### TASK DETAILS
Produce a verbatim copy of the data below that contains no pictures.

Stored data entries
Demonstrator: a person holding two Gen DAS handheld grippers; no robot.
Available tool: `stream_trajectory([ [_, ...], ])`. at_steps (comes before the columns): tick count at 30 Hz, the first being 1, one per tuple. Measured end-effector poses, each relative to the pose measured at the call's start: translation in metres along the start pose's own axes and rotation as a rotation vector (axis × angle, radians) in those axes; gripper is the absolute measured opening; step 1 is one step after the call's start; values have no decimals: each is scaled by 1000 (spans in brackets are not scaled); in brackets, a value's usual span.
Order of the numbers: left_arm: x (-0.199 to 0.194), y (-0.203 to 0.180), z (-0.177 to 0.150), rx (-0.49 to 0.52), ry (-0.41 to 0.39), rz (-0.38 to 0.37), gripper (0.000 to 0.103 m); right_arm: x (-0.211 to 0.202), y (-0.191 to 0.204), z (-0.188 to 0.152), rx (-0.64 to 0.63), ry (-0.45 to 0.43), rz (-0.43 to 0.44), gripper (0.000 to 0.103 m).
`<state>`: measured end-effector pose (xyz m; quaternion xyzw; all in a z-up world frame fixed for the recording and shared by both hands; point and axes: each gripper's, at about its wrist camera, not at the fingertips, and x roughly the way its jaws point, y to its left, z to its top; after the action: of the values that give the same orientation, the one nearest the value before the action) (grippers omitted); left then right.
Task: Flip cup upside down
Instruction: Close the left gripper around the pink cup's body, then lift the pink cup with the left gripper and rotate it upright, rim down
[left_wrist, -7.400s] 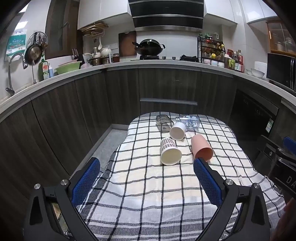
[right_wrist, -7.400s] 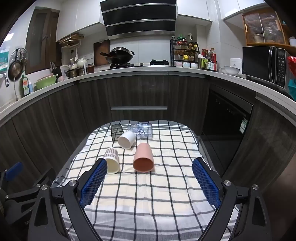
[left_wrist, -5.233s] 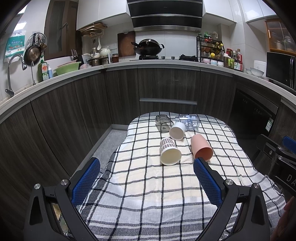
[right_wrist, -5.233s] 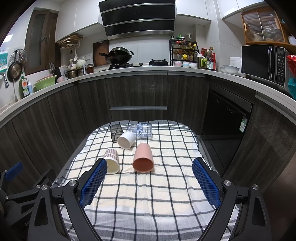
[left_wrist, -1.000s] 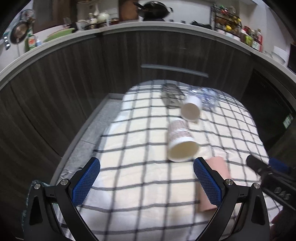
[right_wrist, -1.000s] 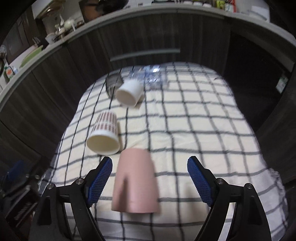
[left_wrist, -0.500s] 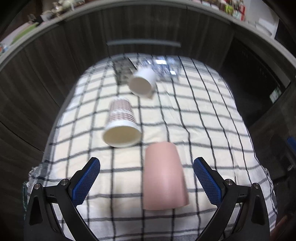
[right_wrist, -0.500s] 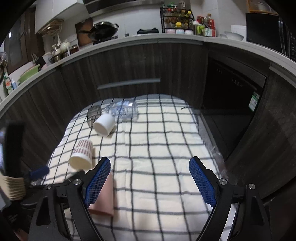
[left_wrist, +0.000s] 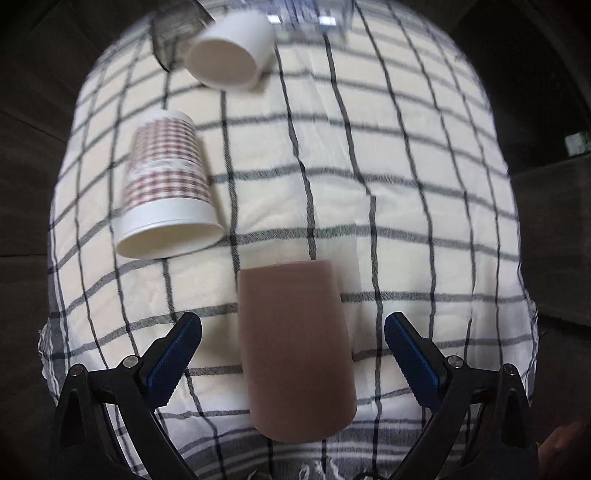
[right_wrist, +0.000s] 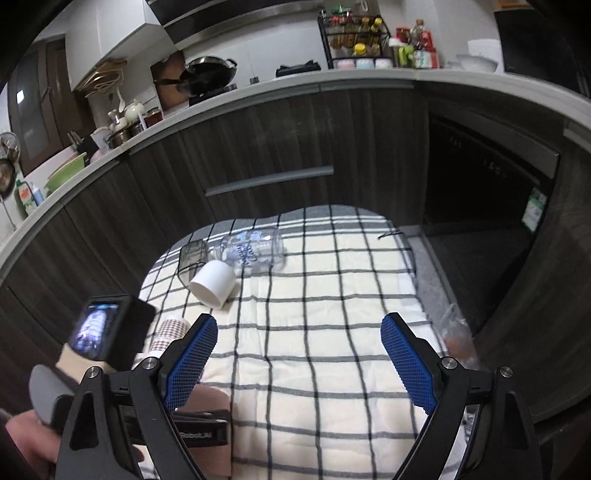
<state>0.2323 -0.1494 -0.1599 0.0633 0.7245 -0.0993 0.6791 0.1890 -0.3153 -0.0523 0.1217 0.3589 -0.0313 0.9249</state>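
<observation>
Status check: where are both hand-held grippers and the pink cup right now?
Left hand-held gripper open, straddling pink cup. Cup on its side, ungrasped. Right hand-held gripper open, empty. Patterned cup lies nearby, not blocking.

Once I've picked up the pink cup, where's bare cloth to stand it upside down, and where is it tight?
Bare checked cloth runs right of the pink cup and white cup, out to the table's right edge, under the open right claw. Tight on the left: the patterned cup, white cup, dark clear container and plastic bottle cluster there. The left claw straddles the pink cup.

Left tool (left_wrist: 293, 347) and right tool (right_wrist: 298, 350), black frames, blue ribbed pads, silver screws
</observation>
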Motion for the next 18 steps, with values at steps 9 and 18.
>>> stream_trajectory([
  [9,37,0,28,-38,176,8,94,19,-6,5,46,11,34,90],
  [18,55,5,38,-37,232,-7,67,36,-13,0,88,56,78,90],
])
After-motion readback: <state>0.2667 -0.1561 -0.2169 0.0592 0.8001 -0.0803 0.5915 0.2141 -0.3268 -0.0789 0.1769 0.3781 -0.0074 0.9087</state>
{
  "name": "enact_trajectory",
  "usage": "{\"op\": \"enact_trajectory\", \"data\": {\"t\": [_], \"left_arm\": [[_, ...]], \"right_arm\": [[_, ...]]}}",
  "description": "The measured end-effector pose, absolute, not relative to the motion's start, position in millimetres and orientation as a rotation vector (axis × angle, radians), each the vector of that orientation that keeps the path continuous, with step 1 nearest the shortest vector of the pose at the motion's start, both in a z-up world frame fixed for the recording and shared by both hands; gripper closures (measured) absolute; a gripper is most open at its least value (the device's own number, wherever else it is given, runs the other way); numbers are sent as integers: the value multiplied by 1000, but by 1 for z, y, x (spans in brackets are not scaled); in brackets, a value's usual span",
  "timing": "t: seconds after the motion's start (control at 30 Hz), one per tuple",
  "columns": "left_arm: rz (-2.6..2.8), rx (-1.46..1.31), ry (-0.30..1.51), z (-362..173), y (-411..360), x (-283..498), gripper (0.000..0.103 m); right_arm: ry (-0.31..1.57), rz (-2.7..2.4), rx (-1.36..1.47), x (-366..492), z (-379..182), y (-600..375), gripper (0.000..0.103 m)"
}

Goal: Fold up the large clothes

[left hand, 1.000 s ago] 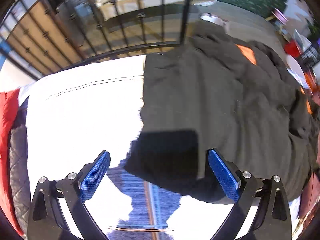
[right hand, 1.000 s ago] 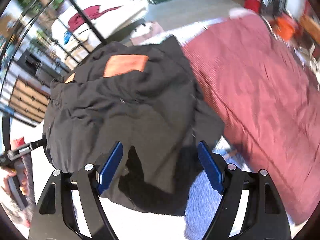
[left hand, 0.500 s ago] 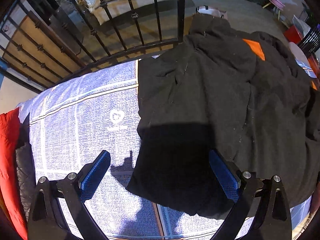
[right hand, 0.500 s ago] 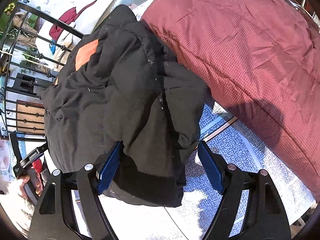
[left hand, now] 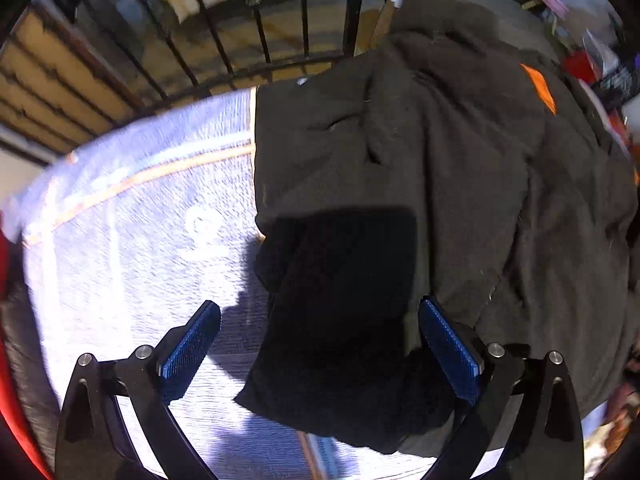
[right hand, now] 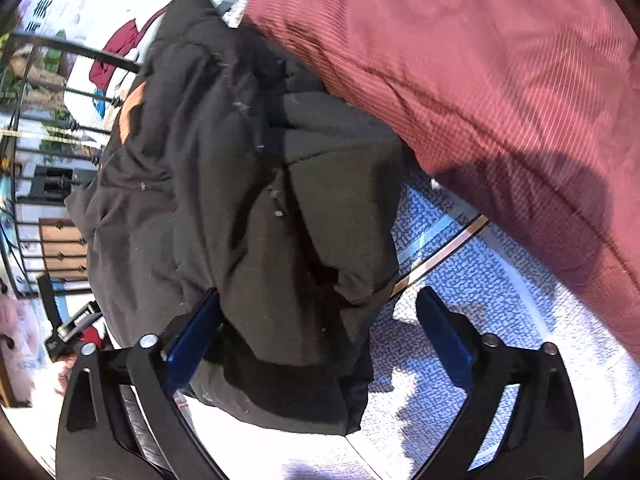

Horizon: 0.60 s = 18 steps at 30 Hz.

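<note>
A large black padded jacket (left hand: 420, 184) with orange patches lies bunched on a blue-and-white patterned bed sheet (left hand: 132, 216). My left gripper (left hand: 320, 344) is open, its blue pads (left hand: 192, 340) spread either side of the jacket's near dark corner, just above it. In the right wrist view the same jacket (right hand: 248, 200) fills the centre. My right gripper (right hand: 320, 332) is open and low over the jacket's near hem; the cloth overlaps its left pad (right hand: 196, 328). The other hand-held gripper (right hand: 72, 324) shows at the far left.
A maroon quilt (right hand: 500, 80) lies on the bed right of the jacket. A black metal bed rail (left hand: 304, 40) stands behind the jacket. A red and grey quilted item (left hand: 12, 320) lies at the left edge. Bare sheet (right hand: 460, 320) shows under the right gripper.
Both grippers moved closer to the jacket and lower. The right gripper swung from the jacket's middle to its near hem beside the maroon quilt. Both stayed open.
</note>
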<state>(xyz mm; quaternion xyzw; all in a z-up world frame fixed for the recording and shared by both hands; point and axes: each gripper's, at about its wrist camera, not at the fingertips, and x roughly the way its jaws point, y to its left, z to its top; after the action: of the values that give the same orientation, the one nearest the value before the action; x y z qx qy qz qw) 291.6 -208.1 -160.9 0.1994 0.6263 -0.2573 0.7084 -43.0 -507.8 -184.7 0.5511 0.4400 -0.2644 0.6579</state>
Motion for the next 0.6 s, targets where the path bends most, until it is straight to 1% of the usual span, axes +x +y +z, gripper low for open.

### SOLUTION TO THIS EXERCISE
Demonstrator: a person holding two Gen DAS handheld grippers; no robot.
Available tool: `stream_trajectory([ [_, ...], ])`. at_steps (comes before the columns): tick count at 30 Hz, the first being 1, one per tuple. Measured end-effector poses, each relative to the pose measured at the call's start: translation in metres along the start pose's own axes and rotation as a rotation vector (axis × angle, radians) in those axes; gripper is the absolute measured opening; step 1 is one step after the call's start; values have no decimals: each is scaled by 1000 (spans in brackets are not scaled); in brackets, a value's usual span.
Order of the numbers: left_arm: x (-0.199 to 0.194), y (-0.203 to 0.180), z (-0.177 to 0.150), rx (-0.49 to 0.52), ry (-0.41 to 0.39), rz (-0.38 to 0.37), gripper (0.000 to 0.103 m); right_arm: x (-0.211 to 0.202), y (-0.191 to 0.204), z (-0.188 to 0.152), rx (-0.64 to 0.63), ry (-0.45 to 0.43), rz (-0.43 to 0.44), gripper (0.000 to 0.103 m).
`<state>`: measured end-effector pose (xyz m; quaternion xyzw; all in a z-up world frame fixed for the recording and shared by both hands; point and axes: each gripper's, at about its wrist camera, not at the fingertips, and x roughly the way its jaws point, y to its left, z to its top; after the action: of the values that give the same orientation, the one nearest the value before the action) (grippers omitted); left then right.
Task: Flip cup upside down
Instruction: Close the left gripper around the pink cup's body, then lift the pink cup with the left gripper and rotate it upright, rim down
[left_wrist, -7.400s] 
[right_wrist, -7.400s] 
[left_wrist, -5.233s] 
[right_wrist, -5.233s] 
[left_wrist, -1.000s] 
[right_wrist, -1.000s] 
[left_wrist, -0.500s] 
[right_wrist, -0.500s] 
[left_wrist, +0.000s] 
[right_wrist, +0.000s] 
<state>0.2323 -0.1494 -0.1599 0.0633 0.7245 -0.0993 0.6791 0.1890 -0.3153 -0.0523 0.1217 0.3589 -0.0313 0.9249</state>
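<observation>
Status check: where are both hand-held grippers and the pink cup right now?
Left hand-held gripper open, straddling pink cup. Cup on its side, ungrasped. Right hand-held gripper open, empty. Patterned cup lies nearby, not blocking.

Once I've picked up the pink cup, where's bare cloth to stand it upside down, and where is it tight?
Bare checked cloth runs right of the pink cup and white cup, out to the table's right edge, under the open right claw. Tight on the left: the patterned cup, white cup, dark clear container and plastic bottle cluster there. The left claw straddles the pink cup.

Left tool (left_wrist: 293, 347) and right tool (right_wrist: 298, 350), black frames, blue ribbed pads, silver screws
</observation>
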Motion for the next 18 steps, with values at steps 9 and 18.
>>> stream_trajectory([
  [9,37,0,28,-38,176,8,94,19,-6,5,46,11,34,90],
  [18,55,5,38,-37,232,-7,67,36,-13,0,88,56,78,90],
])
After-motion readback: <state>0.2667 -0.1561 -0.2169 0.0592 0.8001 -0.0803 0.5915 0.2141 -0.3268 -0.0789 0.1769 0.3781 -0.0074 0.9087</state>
{
  "name": "enact_trajectory",
  "usage": "{\"op\": \"enact_trajectory\", \"data\": {\"t\": [_], \"left_arm\": [[_, ...]], \"right_arm\": [[_, ...]]}}",
  "description": "The measured end-effector pose, absolute, not relative to the motion's start, position in millimetres and orientation as a rotation vector (axis × angle, radians), each the vector of that orientation that keeps the path continuous, with step 1 nearest the shortest vector of the pose at the motion's start, both in a z-up world frame fixed for the recording and shared by both hands; gripper closures (measured) absolute; a gripper is most open at its least value (the device's own number, wherever else it is given, runs the other way); numbers are sent as integers: the value multiplied by 1000, but by 1 for z, y, x (spans in brackets are not scaled); in brackets, a value's usual span",
  "timing": "t: seconds after the motion's start (control at 30 Hz), one per tuple",
  "columns": "left_arm: rz (-2.6..2.8), rx (-1.46..1.31), ry (-0.30..1.51), z (-362..173), y (-411..360), x (-283..498), gripper (0.000..0.103 m); right_arm: ry (-0.31..1.57), rz (-2.7..2.4), rx (-1.36..1.47), x (-366..492), z (-379..182), y (-600..375), gripper (0.000..0.103 m)"
}

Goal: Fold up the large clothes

[left hand, 1.000 s ago] 
[right hand, 1.000 s ago] 
[left hand, 0.500 s ago] 
[right hand, 0.500 s ago] 
[left hand, now] 
[right hand, now] 

Horizon: 0.60 s = 18 steps at 30 Hz.

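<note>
A large black padded jacket (left hand: 420, 184) with orange patches lies bunched on a blue-and-white patterned bed sheet (left hand: 132, 216). My left gripper (left hand: 320, 344) is open, its blue pads (left hand: 192, 340) spread either side of the jacket's near dark corner, just above it. In the right wrist view the same jacket (right hand: 248, 200) fills the centre. My right gripper (right hand: 320, 332) is open and low over the jacket's near hem; the cloth overlaps its left pad (right hand: 196, 328). The other hand-held gripper (right hand: 72, 324) shows at the far left.
A maroon quilt (right hand: 500, 80) lies on the bed right of the jacket. A black metal bed rail (left hand: 304, 40) stands behind the jacket. A red and grey quilted item (left hand: 12, 320) lies at the left edge. Bare sheet (right hand: 460, 320) shows under the right gripper.
Both grippers moved closer to the jacket and lower. The right gripper swung from the jacket's middle to its near hem beside the maroon quilt. Both stayed open.
</note>
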<state>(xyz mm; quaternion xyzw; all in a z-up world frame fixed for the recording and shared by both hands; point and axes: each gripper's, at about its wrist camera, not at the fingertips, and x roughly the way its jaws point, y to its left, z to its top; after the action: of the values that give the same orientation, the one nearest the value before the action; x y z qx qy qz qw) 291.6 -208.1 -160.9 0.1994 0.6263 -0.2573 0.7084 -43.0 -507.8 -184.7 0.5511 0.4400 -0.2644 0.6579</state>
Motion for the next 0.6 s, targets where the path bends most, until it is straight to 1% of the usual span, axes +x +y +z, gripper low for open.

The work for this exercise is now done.